The U.S. has a long way to go before it achieves gender pay parity, and while the country is making some progress overall, the retail industry is lagging far behind.

Glassdoor today released a research report analyzing 426,512 salaries reported by full-time American workers between the ages of 17 and 92, and found that the overall adjusted pay gap dropped to 4.6 percent in 2018 from 6.5 percent in 2011. (The “adjusted” gap includes statistical controls for differences in education, job titles and other factors aside from gender.) The employment review site published a similar study in 2016 looking at data from 2006 through 2015, and the new research shows the progress the country has, and hasn’t, made since then.

Before controlling for factors like title, background and experience, women today earn 79 cents per dollar of male earnings, up from 75.9 cents in 2015. On an adjusted basis, the gap is 95 cents per dollar today versus 94.6 cents in 2015.
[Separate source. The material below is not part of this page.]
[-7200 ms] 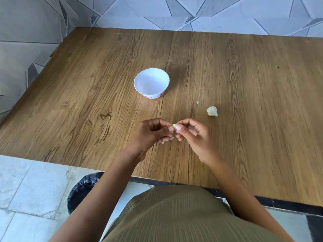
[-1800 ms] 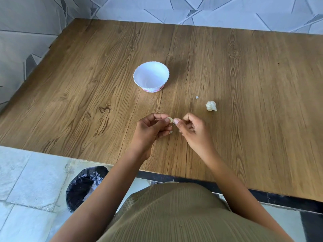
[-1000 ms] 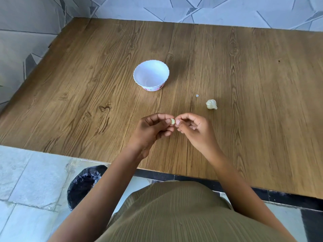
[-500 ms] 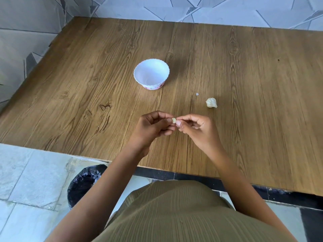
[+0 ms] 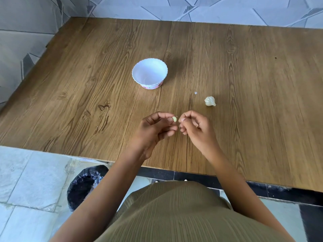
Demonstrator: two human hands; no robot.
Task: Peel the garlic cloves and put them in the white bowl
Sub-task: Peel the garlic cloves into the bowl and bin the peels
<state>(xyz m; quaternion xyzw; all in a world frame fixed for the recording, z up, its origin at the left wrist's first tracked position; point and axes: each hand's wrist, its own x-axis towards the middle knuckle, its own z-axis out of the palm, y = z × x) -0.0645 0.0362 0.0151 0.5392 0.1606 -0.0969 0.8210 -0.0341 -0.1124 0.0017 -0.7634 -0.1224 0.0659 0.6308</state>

Some of the advancement can be explained by the strength of the economy throughout the past three years: The unemployment rate has ranged from 3.7 to 5 percent, hitting a 49-year low in September 2018. By contrast, unemployment hovered at around 7 to 10 percent in several of the years in the prior sample, reaching a 25-year high of 10.2 percent in October 2008. With women’s labor force participation growing faster than men’s, women have been able to reap the rewards of the tight labor market and are increasingly taking jobs in fields traditionally dominated by men.

The industries that have made the biggest progress in closing the gender pay gap since Glassdoor’s last study are the nonprofit sector (down 2.1 percentage points), health care (down 1.5 percentage points), real estate (down 1.4 percentage points) and business services (down 1.3 percentage points). And for female job seekers looking to join a field with above-average pay parity, the top choices are biotech and pharmaceuticals industry (2.2 percent pay gap), education (2.4 percent) and aerospace and defense (2.9 percent).

The retail industry, though, presents a more troubling scenario: Along with media, it is tied for the highest adjusted gender pay gap among all industries at 6.4 percent, about 31 percent larger than the national average. The gap has also widened since Glassdoor’s last report, increasing by 0.5 percentage points since 2015.

Women remain underrepresented in higher-paying retail management positions and are overrepresented in lower-paying positions like cashiers and sales associates, however even adjusting for these factors, women in the industry earn an average of 93.6 cents per dollar earned by men at the same company with the same job title, background and experience.